WHAT IS EXPECTED => All of the listing should be returned as written, apart from any picture in it.

DATA EXCERPT =>

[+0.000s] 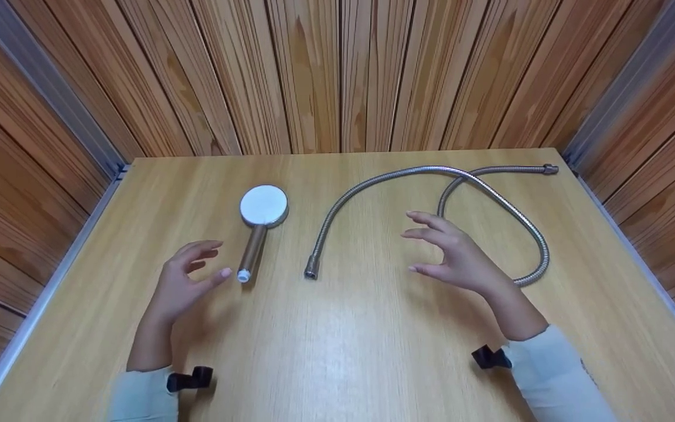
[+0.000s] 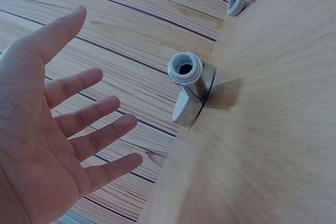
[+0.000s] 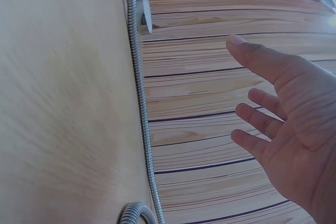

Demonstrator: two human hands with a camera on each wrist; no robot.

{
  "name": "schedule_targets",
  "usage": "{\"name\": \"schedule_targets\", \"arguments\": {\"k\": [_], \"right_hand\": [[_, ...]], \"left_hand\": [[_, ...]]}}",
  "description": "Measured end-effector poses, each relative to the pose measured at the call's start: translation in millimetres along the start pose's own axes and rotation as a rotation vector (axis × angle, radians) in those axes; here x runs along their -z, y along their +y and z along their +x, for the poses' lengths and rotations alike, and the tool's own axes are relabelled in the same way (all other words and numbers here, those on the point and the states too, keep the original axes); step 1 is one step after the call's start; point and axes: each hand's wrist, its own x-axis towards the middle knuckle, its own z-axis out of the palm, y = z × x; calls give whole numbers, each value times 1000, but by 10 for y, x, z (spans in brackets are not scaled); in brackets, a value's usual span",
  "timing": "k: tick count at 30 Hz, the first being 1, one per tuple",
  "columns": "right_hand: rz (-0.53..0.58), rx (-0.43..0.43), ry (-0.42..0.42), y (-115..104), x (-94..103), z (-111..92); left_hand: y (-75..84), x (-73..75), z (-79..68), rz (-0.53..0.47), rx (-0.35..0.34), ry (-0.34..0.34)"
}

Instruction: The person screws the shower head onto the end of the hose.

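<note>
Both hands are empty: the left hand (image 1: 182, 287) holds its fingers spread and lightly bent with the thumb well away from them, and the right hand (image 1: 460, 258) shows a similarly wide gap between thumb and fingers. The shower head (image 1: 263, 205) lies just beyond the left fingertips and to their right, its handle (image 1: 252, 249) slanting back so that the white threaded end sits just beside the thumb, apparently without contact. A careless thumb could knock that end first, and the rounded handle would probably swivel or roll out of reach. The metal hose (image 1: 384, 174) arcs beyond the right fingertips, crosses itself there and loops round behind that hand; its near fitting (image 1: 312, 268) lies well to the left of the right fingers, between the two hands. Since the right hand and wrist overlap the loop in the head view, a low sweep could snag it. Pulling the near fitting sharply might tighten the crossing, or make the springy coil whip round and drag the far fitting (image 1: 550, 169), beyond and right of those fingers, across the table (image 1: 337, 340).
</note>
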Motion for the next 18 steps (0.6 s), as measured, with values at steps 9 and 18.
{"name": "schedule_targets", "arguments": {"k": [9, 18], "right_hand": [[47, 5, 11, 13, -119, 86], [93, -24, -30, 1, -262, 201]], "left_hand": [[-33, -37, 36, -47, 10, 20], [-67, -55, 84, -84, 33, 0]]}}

ANSWER SPACE =>
[+0.000s] 
[+0.000s] 
[+0.000s] 

Demonstrator: two human hands with a camera on each wrist; no robot.

{
  "name": "schedule_targets",
  "usage": "{\"name\": \"schedule_targets\", \"arguments\": {\"k\": [_], \"right_hand\": [[_, ...]], \"left_hand\": [[_, ...]]}}",
  "description": "Measured end-effector poses, each relative to the pose measured at the call's start: translation in millimetres along the start pose's own axes and rotation as a rotation vector (axis × angle, radians) in those axes; here x runs along their -z, y along their +y and z along their +x, for the poses' lengths and rotations alike, and the tool's own axes are relabelled in the same way (all other words and numbers here, those on the point and the states too, keep the original axes); step 1 is one step after the call's start; point and axes: each hand's wrist, its own x-axis towards the middle knuckle, its own z-axis out of the palm, y = z × x; calls give whole numbers, each value times 1000, but by 10 for y, x, z (spans in brackets are not scaled); in brackets, a value's usual span",
  "timing": "k: tick count at 30 Hz, the first being 1, one per tuple",
  "columns": "right_hand: rz (-0.53..0.58), rx (-0.43..0.43), ry (-0.42..0.42), y (-115..104), x (-94..103), z (-111..92); left_hand: y (-75..84), x (-73..75), z (-79..68), rz (-0.53..0.47), rx (-0.35..0.34), ry (-0.34..0.34)"
}

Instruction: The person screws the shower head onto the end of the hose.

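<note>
Both hands are empty: the left hand (image 1: 182, 287) holds its fingers spread and lightly bent with the thumb well away from them, and the right hand (image 1: 460, 258) shows a similarly wide gap between thumb and fingers. The shower head (image 1: 263, 205) lies just beyond the left fingertips and to their right, its handle (image 1: 252, 249) slanting back so that the white threaded end sits just beside the thumb, apparently without contact. A careless thumb could knock that end first, and the rounded handle would probably swivel or roll out of reach. The metal hose (image 1: 384, 174) arcs beyond the right fingertips, crosses itself there and loops round behind that hand; its near fitting (image 1: 312, 268) lies well to the left of the right fingers, between the two hands. Since the right hand and wrist overlap the loop in the head view, a low sweep could snag it. Pulling the near fitting sharply might tighten the crossing, or make the springy coil whip round and drag the far fitting (image 1: 550, 169), beyond and right of those fingers, across the table (image 1: 337, 340).
</note>
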Motion for the next 18 steps (0.6 s), as measured, with values at steps 9 and 18.
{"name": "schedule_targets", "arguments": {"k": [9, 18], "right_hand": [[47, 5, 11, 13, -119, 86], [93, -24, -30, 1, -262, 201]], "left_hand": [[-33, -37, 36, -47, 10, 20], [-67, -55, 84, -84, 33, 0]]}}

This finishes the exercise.